__DIRECTIONS FOR THIS TASK__
The required result is a copy of each line below in which "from" appears.

++++ DATA EXTRACT ++++

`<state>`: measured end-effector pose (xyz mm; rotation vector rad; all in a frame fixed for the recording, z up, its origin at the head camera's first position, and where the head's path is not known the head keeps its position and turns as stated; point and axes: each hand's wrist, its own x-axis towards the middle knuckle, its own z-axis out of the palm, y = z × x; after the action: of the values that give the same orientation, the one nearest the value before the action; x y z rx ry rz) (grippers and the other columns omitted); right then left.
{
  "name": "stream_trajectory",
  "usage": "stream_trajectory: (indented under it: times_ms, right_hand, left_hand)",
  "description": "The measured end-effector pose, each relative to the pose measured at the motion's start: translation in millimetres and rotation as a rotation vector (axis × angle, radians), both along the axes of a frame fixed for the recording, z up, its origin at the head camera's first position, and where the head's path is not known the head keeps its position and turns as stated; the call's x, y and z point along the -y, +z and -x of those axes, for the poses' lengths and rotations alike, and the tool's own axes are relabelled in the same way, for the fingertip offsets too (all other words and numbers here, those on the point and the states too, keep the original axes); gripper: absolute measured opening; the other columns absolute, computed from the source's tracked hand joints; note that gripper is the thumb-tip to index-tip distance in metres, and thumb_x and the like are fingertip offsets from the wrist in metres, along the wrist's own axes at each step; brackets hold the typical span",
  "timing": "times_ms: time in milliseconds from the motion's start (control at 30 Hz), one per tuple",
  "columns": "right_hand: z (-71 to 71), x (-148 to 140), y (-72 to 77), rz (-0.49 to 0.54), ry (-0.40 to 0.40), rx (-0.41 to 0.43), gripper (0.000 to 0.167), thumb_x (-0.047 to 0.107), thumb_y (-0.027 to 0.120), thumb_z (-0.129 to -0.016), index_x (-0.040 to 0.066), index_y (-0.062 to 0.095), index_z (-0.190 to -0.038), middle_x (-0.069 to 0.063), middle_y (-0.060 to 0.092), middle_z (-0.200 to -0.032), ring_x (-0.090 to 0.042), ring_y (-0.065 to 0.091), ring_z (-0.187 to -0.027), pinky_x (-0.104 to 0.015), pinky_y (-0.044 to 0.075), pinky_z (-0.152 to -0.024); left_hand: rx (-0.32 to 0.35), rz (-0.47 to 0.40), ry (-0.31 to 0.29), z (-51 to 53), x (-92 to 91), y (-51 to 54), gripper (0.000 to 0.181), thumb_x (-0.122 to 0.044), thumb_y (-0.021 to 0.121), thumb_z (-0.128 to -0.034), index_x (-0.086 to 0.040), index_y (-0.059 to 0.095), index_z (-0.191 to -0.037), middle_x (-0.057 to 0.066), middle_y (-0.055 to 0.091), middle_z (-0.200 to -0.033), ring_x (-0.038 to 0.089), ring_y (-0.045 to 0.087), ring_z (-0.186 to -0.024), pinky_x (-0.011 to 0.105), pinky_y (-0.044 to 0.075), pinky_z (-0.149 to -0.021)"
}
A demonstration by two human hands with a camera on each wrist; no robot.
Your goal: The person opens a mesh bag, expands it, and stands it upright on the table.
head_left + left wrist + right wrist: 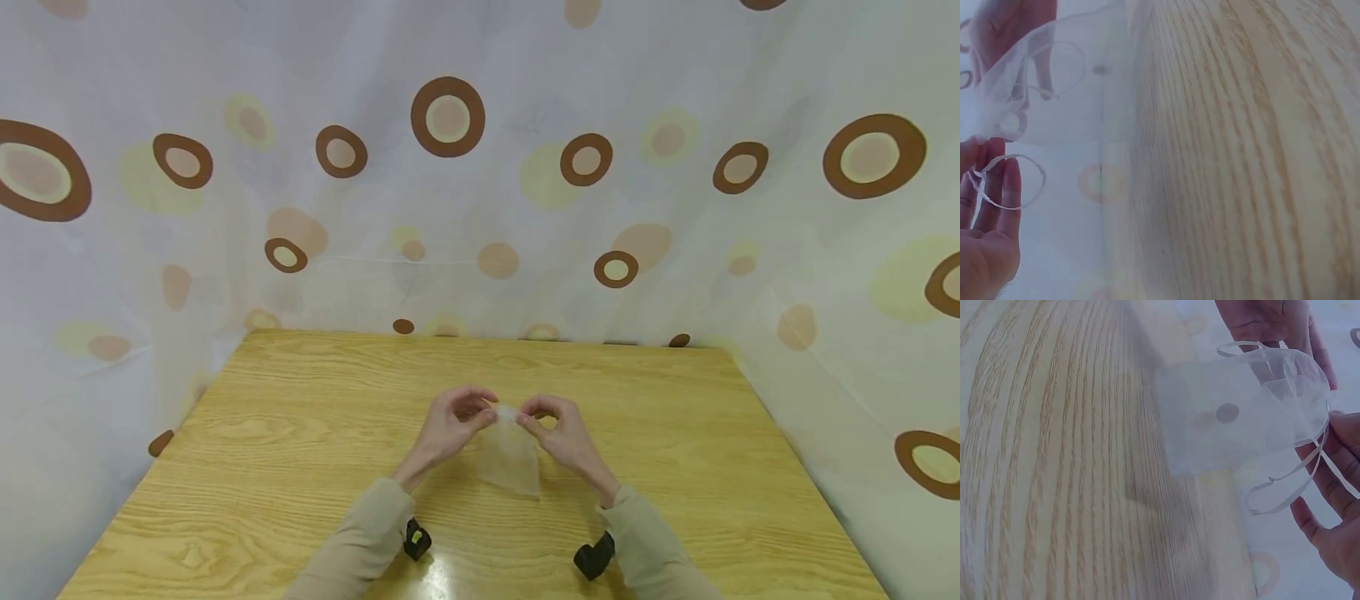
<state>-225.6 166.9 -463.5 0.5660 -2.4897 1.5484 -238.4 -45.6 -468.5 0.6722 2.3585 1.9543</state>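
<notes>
Both hands hold a small sheer white drawstring pouch (pixel 510 462) by its gathered top edge, above the middle of the table. In the head view my left hand (pixel 455 423) pinches the top's left side between thumb and fingers. My right hand (pixel 558 429) pinches its right side the same way. The pouch hangs down between them and looks flat and see-through. A thin white cord loop (pixel 1041 181) hangs by the left fingers, and another ribbon loop (pixel 1285 494) by the right hand. Whether the pouch's bottom touches the table cannot be told.
The wood-grain table (pixel 300 433) spreads out around the hands. A pale curtain (pixel 510 200) with brown and peach circles stands behind it and along both sides. Black wrist-worn devices (pixel 595 557) show below the sleeves.
</notes>
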Motion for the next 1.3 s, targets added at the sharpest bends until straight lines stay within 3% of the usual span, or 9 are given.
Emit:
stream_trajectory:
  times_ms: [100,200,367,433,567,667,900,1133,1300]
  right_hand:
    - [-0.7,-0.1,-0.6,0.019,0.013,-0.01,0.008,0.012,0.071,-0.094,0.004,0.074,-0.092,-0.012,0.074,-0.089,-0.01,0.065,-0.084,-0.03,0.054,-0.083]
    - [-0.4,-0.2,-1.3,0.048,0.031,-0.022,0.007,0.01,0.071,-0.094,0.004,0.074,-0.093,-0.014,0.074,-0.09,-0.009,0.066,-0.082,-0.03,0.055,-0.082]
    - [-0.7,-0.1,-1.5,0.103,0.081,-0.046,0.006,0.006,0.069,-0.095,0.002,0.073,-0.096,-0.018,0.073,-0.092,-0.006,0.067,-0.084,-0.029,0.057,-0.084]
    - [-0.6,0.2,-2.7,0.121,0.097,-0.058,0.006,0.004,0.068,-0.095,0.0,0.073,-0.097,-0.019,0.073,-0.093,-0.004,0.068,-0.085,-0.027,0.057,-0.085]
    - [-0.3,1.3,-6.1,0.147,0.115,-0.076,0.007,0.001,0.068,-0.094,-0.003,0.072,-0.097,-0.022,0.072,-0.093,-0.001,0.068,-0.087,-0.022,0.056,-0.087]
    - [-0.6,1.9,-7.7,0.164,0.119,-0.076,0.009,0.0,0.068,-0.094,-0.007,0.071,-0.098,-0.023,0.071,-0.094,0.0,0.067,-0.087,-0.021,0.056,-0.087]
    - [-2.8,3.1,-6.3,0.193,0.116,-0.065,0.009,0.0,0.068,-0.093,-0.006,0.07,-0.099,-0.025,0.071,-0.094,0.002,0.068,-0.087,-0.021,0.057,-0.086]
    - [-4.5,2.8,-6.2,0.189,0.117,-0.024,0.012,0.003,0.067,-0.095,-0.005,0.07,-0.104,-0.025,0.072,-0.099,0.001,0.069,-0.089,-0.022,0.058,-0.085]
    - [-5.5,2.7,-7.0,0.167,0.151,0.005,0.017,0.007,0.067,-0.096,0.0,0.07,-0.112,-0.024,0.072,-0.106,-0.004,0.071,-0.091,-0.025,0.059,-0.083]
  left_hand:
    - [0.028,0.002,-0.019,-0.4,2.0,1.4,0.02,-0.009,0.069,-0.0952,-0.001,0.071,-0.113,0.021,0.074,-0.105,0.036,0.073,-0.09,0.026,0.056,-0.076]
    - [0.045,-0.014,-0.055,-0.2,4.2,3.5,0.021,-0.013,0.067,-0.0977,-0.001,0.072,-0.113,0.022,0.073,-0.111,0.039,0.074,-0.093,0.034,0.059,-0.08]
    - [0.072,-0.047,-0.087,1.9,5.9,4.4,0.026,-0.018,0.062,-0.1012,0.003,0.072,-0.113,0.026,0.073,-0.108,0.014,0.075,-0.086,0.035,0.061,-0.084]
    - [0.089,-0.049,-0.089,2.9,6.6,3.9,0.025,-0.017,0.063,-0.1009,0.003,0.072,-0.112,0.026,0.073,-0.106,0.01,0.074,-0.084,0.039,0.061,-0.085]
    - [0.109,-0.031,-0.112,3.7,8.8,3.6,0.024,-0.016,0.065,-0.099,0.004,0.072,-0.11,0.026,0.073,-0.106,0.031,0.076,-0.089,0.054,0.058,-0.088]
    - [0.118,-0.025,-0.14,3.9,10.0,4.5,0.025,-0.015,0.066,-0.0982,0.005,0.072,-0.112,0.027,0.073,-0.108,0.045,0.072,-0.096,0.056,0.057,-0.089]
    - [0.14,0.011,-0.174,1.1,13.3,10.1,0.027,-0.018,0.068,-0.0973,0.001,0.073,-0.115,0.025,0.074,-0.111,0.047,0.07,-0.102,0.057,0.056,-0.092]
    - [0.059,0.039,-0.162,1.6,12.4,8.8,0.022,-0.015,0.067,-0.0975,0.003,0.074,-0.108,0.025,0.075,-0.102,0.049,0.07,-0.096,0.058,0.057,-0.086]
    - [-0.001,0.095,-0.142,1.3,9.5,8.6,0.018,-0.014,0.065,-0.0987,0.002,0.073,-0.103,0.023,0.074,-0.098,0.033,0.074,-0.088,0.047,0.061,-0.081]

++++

__RESPONSE AREA__
  "description": "The measured end-effector pose, each relative to the pose measured at the motion's start: translation in millimetres and rotation as a rotation vector (axis × angle, radians), both along the axes of a frame fixed for the recording, z up, its origin at the head camera's first position, and where the head's path is not known the head keeps its position and turns as stated; the call's x, y and z point along the -y, +z and -x of those axes, for the poses' lengths and rotations alike, and the tool's own axes are relabelled in the same way, for the fingertip offsets too (all other words and numbers here, those on the point and the states too, keep the original axes); gripper: absolute measured opening; the other columns absolute, computed from the source's tracked hand joints; note that gripper is the thumb-tip to index-tip distance in metres, and thumb_x and the like are fingertip offsets from the wrist in metres, along the wrist's own axes at each step; brackets hold the typical span",
  "timing": "times_ms: time in milliseconds from the motion's start (control at 30 Hz), one per tuple",

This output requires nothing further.